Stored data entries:
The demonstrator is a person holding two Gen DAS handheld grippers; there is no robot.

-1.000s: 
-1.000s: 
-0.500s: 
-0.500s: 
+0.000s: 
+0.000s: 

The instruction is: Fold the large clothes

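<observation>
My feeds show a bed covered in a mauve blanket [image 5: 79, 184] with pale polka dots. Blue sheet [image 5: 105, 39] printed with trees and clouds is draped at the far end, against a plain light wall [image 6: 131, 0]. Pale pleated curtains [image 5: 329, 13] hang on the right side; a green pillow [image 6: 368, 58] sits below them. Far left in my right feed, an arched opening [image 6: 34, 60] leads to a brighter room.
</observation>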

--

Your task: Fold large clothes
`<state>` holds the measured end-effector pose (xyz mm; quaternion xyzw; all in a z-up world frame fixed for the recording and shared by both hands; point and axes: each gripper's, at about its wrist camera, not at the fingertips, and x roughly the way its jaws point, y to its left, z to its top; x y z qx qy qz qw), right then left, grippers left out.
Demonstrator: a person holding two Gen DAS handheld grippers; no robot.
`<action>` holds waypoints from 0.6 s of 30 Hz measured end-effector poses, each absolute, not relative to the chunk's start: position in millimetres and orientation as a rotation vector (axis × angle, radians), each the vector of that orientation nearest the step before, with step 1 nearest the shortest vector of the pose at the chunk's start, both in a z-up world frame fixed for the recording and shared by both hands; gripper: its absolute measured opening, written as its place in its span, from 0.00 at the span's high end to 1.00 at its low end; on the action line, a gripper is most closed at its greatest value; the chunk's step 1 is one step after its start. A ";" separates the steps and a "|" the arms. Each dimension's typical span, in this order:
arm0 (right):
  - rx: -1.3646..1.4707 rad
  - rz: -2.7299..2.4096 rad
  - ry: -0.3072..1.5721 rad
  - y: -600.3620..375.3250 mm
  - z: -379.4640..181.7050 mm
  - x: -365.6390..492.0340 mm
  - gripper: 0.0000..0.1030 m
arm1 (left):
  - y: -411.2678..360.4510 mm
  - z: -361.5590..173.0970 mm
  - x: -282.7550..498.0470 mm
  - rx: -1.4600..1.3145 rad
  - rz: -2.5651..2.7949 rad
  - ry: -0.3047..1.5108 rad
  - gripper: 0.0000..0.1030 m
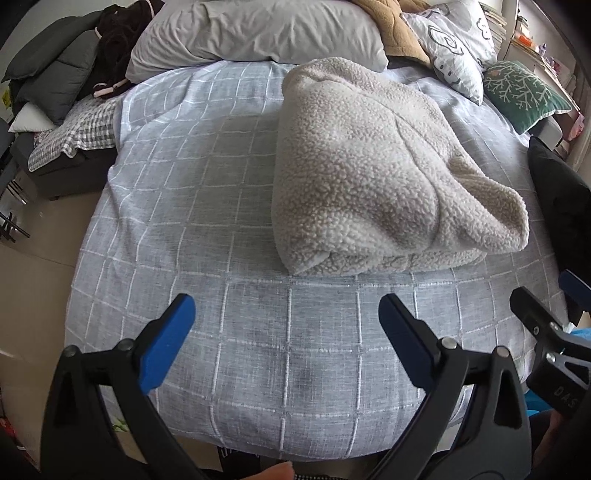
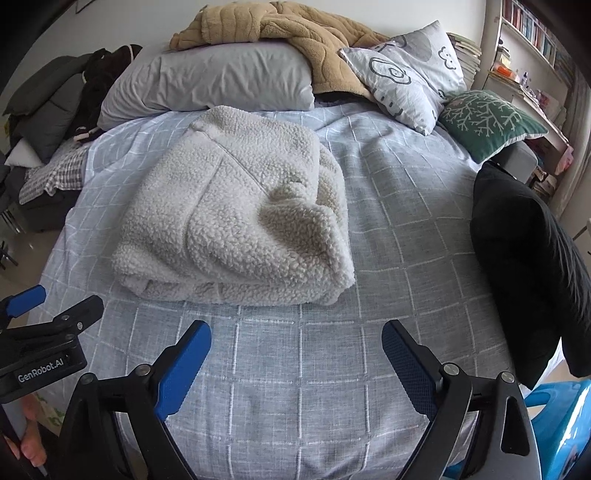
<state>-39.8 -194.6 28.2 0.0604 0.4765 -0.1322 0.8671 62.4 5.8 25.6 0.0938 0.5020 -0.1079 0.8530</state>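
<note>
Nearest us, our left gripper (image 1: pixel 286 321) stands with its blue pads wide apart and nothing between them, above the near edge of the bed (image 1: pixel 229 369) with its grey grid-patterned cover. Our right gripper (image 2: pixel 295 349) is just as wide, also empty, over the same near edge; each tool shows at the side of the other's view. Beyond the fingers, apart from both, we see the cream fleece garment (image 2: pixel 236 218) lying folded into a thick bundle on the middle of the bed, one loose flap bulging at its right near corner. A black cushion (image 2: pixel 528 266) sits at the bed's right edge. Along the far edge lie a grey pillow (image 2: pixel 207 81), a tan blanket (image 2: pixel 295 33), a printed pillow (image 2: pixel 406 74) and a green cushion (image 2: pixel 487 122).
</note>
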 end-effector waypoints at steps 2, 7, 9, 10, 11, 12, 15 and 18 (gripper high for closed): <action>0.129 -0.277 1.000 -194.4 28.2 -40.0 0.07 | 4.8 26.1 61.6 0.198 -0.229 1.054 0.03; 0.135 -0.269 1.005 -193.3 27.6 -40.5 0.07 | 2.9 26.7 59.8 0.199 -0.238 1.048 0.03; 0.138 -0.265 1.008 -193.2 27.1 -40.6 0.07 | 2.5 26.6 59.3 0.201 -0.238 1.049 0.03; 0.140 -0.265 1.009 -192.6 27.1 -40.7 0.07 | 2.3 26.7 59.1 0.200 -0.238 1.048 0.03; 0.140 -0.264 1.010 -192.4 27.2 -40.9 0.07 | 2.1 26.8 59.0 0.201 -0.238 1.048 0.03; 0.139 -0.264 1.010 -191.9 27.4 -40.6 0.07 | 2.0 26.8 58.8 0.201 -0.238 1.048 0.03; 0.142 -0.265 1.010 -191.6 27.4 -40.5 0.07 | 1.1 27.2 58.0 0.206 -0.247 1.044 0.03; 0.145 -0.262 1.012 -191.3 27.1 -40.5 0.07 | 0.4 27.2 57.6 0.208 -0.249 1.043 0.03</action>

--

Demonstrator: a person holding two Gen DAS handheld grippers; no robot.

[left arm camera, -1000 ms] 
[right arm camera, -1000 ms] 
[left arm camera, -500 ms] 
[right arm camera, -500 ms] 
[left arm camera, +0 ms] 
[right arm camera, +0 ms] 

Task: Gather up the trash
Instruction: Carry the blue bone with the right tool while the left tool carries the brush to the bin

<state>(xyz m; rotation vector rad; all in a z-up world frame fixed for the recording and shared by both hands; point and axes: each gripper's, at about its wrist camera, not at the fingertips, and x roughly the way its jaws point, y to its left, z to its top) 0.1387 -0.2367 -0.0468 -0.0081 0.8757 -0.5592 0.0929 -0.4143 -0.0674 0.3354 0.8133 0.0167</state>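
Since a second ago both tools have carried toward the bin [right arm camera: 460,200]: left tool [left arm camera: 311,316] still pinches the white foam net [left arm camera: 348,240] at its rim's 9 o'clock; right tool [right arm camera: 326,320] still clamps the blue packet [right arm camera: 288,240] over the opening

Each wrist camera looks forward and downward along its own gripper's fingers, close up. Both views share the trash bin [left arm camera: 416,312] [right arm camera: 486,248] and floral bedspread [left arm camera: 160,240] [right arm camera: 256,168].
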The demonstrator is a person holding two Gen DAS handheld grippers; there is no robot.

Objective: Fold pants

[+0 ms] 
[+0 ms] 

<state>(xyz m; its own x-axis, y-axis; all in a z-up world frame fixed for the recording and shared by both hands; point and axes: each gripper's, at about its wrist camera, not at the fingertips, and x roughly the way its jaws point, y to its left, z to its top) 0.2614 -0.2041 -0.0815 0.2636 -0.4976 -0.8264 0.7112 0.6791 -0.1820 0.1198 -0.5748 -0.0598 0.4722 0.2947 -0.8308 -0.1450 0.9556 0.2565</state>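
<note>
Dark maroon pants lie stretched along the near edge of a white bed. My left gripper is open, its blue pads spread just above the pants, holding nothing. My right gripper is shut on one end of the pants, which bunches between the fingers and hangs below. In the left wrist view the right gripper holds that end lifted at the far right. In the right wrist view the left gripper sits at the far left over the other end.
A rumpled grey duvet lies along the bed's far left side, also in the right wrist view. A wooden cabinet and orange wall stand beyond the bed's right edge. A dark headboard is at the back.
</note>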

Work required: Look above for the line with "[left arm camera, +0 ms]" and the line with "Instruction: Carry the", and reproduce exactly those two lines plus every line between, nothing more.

Your response:
[left arm camera, +0 ms] 
[right arm camera, +0 ms] 

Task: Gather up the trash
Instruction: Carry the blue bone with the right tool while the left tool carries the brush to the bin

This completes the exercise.